Guilt is a common problem among women. Not because we’ve murdered anyone, held up a bank or blamed a fart on the dog. Guilt is an underlying emotion that we feel at all times. Even if we don’t quite realise it.

  • We feel guilty if we eat one too many biscuits because we might gain some weight and the magazines say we must be trim.
  • We feel guilty because we want to be thinner even though the magazines say we should embrace all body types.
  • We feel guilty for cancelling on our friends because our lives should be like the movies.
  • We feel guilty for being annoyed with our friends who have cancelled because we’ve also done it from time to time.
  • We feel guilty for spending a lot of money on a haircut or a dress or trainers, as if we’re not allowed to treat ourselves with our own money.
  • We feel guilty if the man insists on paying for the date when we know we aren’t going to sleep with him that night, as if the cost of sex is a nice meal.
  • We feel guilty for not sleeping or kissing on the first few dates because we know that’s some people were expecting.
  • We feel guilty if we did have sex on the first date even though women can be as promiscuous as they want too. Society be damned.
  • We feel guilty because we totally judged that woman who walked past for wearing *that* outfit but we know we shouldn’t have assumed she was a slut.
  • We feel guilty for using the word slut. That word society uses to belittle a woman who expresses her sexuality.
  • We feel guilty for expressing our own sexuality and we wonder if we’re doing it in an appropriate way.
  • We feel guilty for the times we feel in competition with other women at work when we’re constantly reminded to have our sisters’ back.
  • We feel guilty for the small voice in our head that rationalises this thought with ‘well if women and men want to be treated equally I’ll treat her like competition like I would any man’.
  • We feel guilty in case we’re actually discriminating against men. And we feel guilty about sometimes feeling like that’s deserved.
  • We feel guilty that we’re not doing more to progress the rights of women all over the world as we’re just focused on our own problems.
  • We feel guilty when we let things slide because it’s easier. And we panic that our feminist card might be taken away from us.
  • We feel guilty in case we’re making too much trouble and making a big deal out of nothing. Even though we know women’s rights are not nothing.

 

The problem with this ‘guilt’ is that it is external. None of these thoughts are our own. They are the product of conditioning. Society, through its publications and hearsay, has conditioned us to feel bad about every little decision we make because we can’t match the idealistic image of women.
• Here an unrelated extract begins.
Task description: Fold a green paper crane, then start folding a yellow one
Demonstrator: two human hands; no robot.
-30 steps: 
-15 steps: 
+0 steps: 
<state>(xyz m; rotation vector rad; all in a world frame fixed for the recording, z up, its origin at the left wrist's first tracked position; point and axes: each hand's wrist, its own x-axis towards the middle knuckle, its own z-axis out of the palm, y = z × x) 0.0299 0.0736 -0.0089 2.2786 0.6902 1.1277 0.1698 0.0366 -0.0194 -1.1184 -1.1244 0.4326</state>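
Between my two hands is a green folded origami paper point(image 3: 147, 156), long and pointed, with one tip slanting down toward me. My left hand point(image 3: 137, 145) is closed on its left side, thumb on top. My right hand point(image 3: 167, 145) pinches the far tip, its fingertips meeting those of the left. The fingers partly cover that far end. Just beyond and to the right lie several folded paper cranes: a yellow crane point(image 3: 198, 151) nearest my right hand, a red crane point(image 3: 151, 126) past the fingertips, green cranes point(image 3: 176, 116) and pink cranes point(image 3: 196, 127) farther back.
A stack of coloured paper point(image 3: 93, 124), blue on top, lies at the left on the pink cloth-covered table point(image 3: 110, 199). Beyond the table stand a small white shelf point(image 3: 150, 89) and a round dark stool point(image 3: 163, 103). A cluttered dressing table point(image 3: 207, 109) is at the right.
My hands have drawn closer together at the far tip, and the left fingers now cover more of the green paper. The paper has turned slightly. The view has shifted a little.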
Well, to that I say “fuck it”. Never in a million lifetimes will one woman encapsulate all that it is to be Society’s Perfect Woman. No one can become this caricature of woman. No can be the perfect feminist, the perfect female. There will be days when we judge other women, when we screw with our own moral compass, when we wear last night’s make up to work. We will always be flawed. But to be flawed is not to be deserving of guilt. We can be flawed, guilt-free and strive for our own perfection. Screw society.

There will be many days when we will perfect in our own ways, in our own worlds and to our loved ones, and that is enough.